Did they make your spouse and children the Executors, and then also quietly slipped in the 'Public Trustee' as an Executor as well? Whether alone or with others the Public Trustee charges to be one of your Executors. They charge a percentage of your estate. The Public Trustee makes money from being your Executor. Instead, most people appoint their family members, only, as their Executors.

The Change Executor Codicil allows your family to escape the Public Trustee and Victorian State Trustee. This is by removing the Public Trustee and putting in your own family as the Executors.

"I am from the government and I am here to help you,” said Mr Public Trustee and State Trustee. That does not sound very convincing, does it?

 

First marriage with only children of that marriage?

Mum and dad usually appoint each other as Executors. They then appoint their children once both are dead.

For example, if you are leaving everything to your spouse and then everything to your children when you are both dead then amend your Will so that:

  1. Your spouse is the Executor of your Will;
  2. But if your spouse is dead or too frail to do the job then you appoint all your children as the Backup Executors.

Contrary to what the Public Trustee argue, most married couples do this.

In that case:

  1. Mum builds a Codicil appointing Dad as the Executor. The Backup Executors are the children.
  2. Dad builds his own separate Codicil appointing Mum as the Executor. Dad’s Backup Executors are the children.

My children are under 18 years of age

You can appoint in your Codicil children under 18 years of age and ‘unborn children’. Just in case they are still under 18 years of age when you die then also appoint an uncle, aunt or a trusted friend as well. If your children are over 18 then the uncle and aunt can renounce the job of Executor.

My children hate each other – appoint them all?change executor codicil

1. If your children don’t get on together then you should appoint them all as executors. Contrary to popular rumour, the job of the executor is one of servant - not master. The executor can’t boss the beneficiaries. The beneficiary, however, can boss around the executors.
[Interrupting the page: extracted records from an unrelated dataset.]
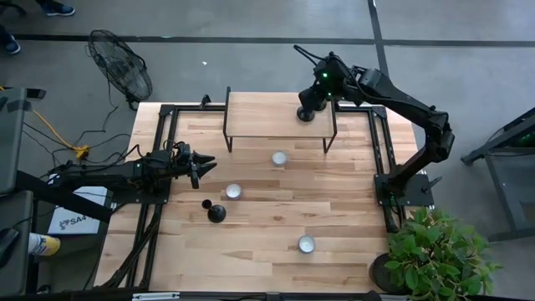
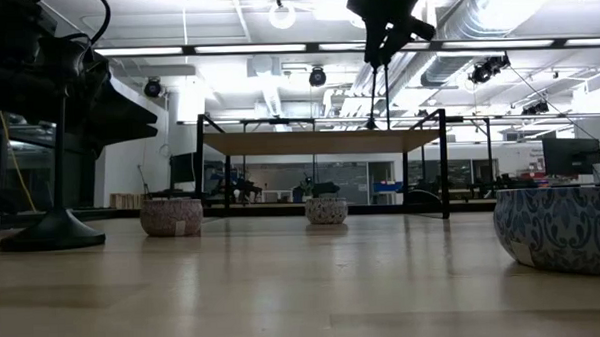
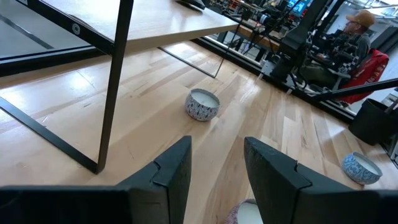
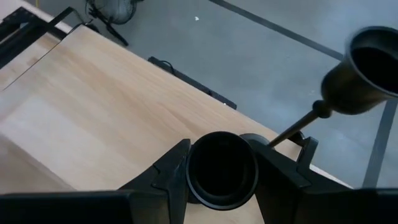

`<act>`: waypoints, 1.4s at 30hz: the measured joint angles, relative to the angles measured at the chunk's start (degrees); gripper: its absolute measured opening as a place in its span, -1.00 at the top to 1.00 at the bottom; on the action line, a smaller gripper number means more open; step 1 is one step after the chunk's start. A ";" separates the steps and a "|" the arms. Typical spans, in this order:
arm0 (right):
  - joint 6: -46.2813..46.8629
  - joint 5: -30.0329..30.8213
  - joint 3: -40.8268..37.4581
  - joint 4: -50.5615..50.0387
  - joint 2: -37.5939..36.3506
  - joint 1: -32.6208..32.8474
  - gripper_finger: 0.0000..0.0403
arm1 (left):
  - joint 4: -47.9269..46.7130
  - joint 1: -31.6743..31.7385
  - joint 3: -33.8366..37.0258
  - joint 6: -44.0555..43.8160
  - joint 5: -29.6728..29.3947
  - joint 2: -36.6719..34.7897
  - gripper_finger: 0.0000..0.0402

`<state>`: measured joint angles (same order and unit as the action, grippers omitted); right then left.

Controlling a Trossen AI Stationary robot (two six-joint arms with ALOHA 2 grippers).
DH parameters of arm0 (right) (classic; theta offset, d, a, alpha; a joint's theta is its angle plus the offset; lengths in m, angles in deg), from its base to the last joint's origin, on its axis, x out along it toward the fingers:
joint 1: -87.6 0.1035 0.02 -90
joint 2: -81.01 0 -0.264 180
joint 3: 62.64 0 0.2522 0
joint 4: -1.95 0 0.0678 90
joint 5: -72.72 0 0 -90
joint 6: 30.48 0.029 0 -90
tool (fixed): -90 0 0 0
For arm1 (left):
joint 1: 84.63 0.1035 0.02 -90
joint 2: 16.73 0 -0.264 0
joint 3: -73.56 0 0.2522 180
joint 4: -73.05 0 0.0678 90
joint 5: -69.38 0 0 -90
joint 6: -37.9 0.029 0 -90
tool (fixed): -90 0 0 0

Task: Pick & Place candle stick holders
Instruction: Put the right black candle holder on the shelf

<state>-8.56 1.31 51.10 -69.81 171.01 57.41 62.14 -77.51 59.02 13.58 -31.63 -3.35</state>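
Pale wood tabletop (image 1: 276, 226) carries a raised shelf (image 1: 267, 117) at its far edge. Over the shelf's right end, the right tool (image 4: 219, 168) grips a black candlestick's cup (image 4: 221, 169); a second candlestick (image 4: 364, 70) stands just beside. Another candlestick (image 1: 216, 212) stands near the left tool (image 3: 217, 180), which hangs empty, fingers parted.

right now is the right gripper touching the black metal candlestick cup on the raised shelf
Touching. The right wrist view shows the right gripper with both fingers pressed against the round black metal candlestick cup, no gap on either side.
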 joint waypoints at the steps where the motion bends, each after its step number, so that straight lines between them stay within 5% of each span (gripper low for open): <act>1: 0.31 0.18 0.00 0.00 0.00 -0.02 0.30 | 0.00 0.01 0.00 0.01 0.00 0.00 0.28; 24: -0.07 -0.67 0.00 0.00 0.00 -0.02 0.29 | 0.01 -0.01 0.00 -0.01 0.00 0.00 0.28; 42: -1.06 0.04 0.02 1.89 0.02 -0.04 -0.08 | 0.00 0.00 0.00 -0.01 0.00 0.00 0.28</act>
<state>-9.62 1.35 51.12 -67.92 171.03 57.36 62.14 -77.51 59.02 13.57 -31.63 -3.35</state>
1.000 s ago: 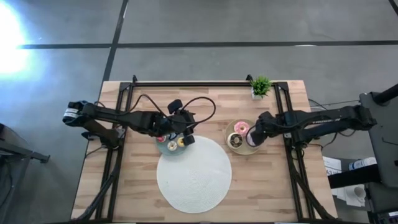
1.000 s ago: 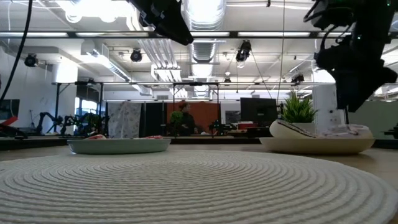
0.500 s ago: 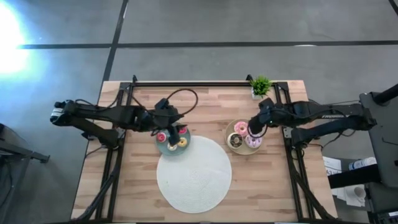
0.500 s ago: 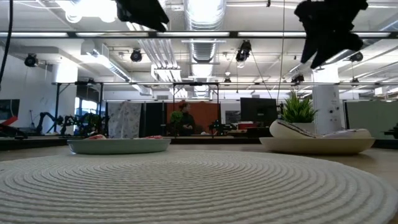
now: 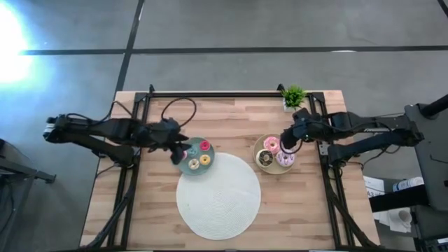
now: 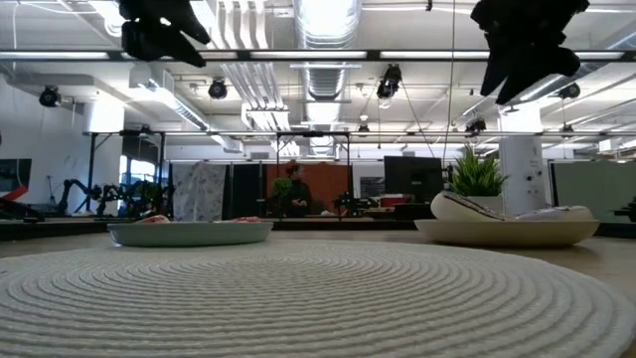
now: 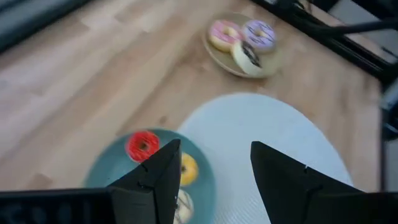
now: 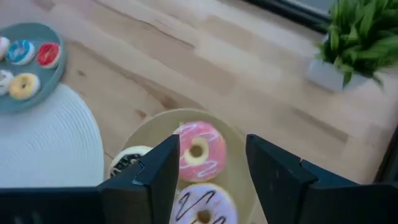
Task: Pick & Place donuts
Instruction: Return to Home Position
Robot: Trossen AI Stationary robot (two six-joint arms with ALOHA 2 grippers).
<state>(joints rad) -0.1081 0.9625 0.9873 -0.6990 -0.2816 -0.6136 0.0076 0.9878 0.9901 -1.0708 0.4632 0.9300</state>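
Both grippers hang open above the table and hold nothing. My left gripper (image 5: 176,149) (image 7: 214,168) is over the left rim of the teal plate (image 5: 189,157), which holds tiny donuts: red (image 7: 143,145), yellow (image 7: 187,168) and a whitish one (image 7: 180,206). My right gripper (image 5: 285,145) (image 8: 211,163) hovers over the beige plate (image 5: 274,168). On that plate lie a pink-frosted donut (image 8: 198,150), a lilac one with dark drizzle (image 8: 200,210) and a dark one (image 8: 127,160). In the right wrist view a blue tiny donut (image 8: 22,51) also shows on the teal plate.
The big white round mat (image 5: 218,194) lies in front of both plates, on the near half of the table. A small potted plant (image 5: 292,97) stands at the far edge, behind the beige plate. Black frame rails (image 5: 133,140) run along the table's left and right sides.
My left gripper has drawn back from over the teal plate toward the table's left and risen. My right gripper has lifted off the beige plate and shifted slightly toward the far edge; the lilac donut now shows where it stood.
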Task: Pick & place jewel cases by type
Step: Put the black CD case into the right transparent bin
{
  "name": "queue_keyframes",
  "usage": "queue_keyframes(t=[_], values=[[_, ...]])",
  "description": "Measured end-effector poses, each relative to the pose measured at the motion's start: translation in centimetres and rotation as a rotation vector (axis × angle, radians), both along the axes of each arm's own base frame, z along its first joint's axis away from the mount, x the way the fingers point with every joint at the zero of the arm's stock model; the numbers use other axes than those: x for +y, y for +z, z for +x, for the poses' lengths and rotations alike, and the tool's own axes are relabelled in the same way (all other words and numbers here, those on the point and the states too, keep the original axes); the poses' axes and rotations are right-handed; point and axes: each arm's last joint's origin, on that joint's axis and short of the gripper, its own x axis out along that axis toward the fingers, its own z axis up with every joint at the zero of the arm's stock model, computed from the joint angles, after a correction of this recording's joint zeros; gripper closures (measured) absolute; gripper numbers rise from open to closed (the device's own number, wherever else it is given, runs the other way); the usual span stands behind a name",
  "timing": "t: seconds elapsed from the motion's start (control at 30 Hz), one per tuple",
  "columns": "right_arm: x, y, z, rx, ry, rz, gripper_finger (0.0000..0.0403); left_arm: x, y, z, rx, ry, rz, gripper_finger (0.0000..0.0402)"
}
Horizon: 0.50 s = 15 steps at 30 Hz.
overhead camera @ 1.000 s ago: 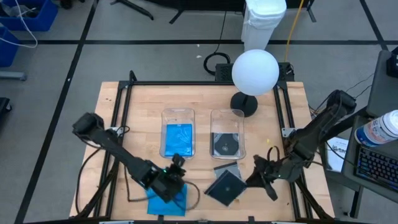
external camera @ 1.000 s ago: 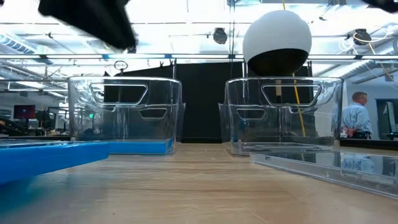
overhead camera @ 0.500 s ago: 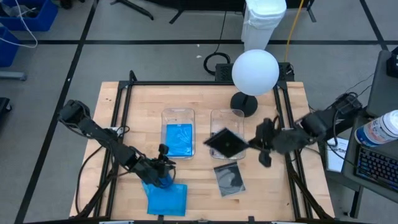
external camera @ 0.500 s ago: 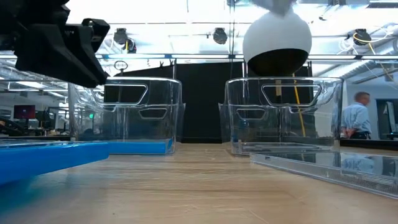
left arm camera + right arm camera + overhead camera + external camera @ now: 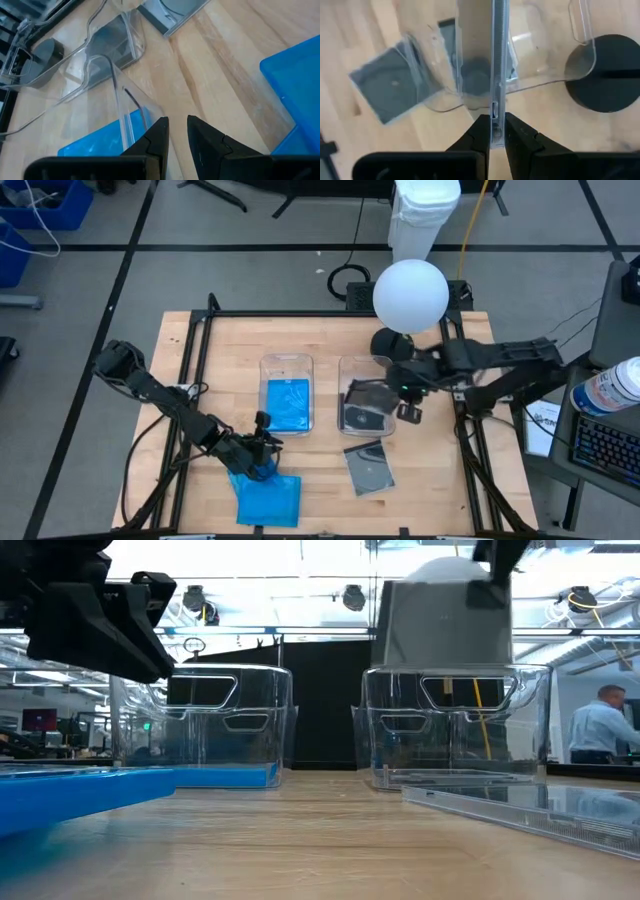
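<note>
Landmark: the right bin (image 5: 365, 408), a clear rectangular bin standing on the worktop (image 5: 450, 480) next to the left bin (image 5: 286, 392).
Right claw (image 5: 384, 392): clenched on the edge of a clear grey case (image 5: 498, 70), holding it on edge above the right bin; in the right wrist view the thin edge runs straight out from between the fingers, with the bin's mouth beyond it.
Key relation: the held case hangs over the right bin's opening, flat faces upright. In the low view it shows as a grey slab (image 5: 440, 625) just above the bin's rim, not yet inside.
Judged next move: lower or release into the right bin; the case's edge must clear the bin's walls.
Right bin contents: a dark disc case (image 5: 362, 415) lying flat on the bottom.
Loose grey case (image 5: 369, 467): flat on the worktop, just in front of the right bin, nearer the right arm.
Left claw (image 5: 262, 455): empty, fingers slightly parted with only a narrow gap, hovering near the front of the left bin, just above a blue case (image 5: 270, 498) on the worktop.
Left bin contents: another blue case (image 5: 288, 402).
Surface: pale wooden worktop inside a black frame.
Room: a white globe lamp (image 5: 410, 295) behind the right bin; a person (image 5: 603, 730) stands far behind it.
</note>
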Motion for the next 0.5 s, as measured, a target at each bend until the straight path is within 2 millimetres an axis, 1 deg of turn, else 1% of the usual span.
queue_keyframes(t=[0.17, 0.23, 0.37, 0.5], values=[[-1.6, -0.6, 2.4, 0.053, 0.058, -0.026, 0.0372, 0.0, 0.0, 0.0, 0.002, -0.001, 0.002, 0.0325], [-2.3, -1.2, 3.1, 0.08, 0.078, -0.001, 0.0372, 0.0, 0.0, 0.0, 0.004, -0.001, 0.002, 0.0325], [-3.5, -2.3, 3.9, 0.135, 0.112, 0.097, 0.0372, 0.0, 0.0, 0.0, 0.007, -0.013, 0.016, 0.0325], [-4.6, -3.5, 4.7, 0.172, 0.126, 0.103, 0.0372, 0.0, 0.0, 0.0, 0.01, -0.029, 0.037, 0.0325]])
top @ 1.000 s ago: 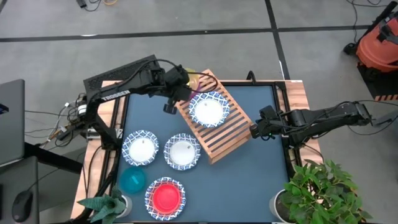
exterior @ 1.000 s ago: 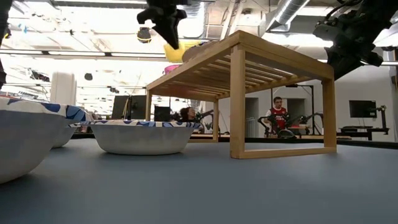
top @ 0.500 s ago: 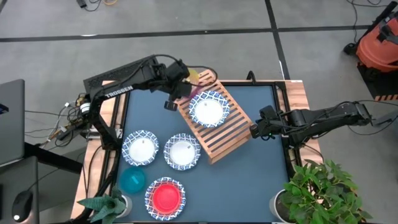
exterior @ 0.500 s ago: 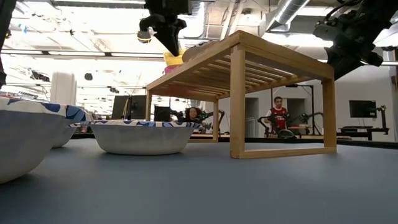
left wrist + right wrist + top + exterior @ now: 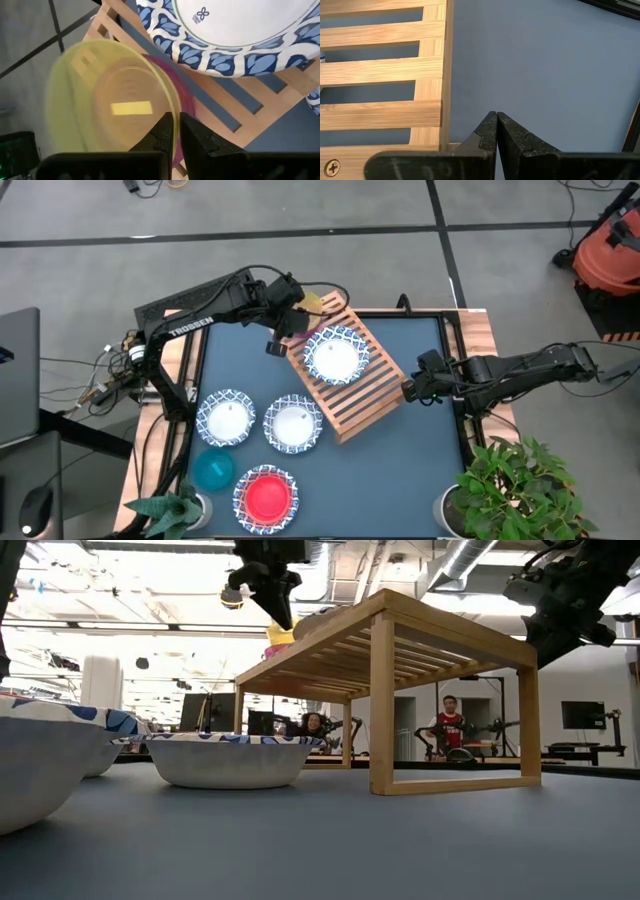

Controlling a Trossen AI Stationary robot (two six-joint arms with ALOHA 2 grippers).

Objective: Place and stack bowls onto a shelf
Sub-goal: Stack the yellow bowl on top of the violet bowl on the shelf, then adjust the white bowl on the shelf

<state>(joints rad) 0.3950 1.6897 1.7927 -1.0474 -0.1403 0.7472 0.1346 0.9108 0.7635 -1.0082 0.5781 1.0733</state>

Therefore appoint all the children if they fight.

2. If the children all love each other and get on well, then appoint them all as your executors.

Appointing all of the residuary beneficiaries avoids the perception of ‘favourites’. There is no limit to the number of Executors you appoint.

Our law firm is currently acting for an Australian deceased estate where the four Executors (the children) have never been to Australia and don’t speak English. Your children do not need to be living in your home State to be Executors.

What does an Executor do? 

You need to appoint an Executor or Executors in your Will to handle your affairs after you die. Your Executor arranges the funeral, applies for Probate, pays debts and distributes your assets according to your Will. These are not normally difficult jobs and the Executor can get professional help from their accountant, financial planner and lawyer. In fact, if the children wanted to they can even give the job of Executor to the Public Trustee after you die. However, I have been practising in Estate Planning since the 1980s and I have never seen a child do that. Why waste the money?

Need help to build your Change Executor codicil online? Telephone us. We are a national law firm so we can give legal advice.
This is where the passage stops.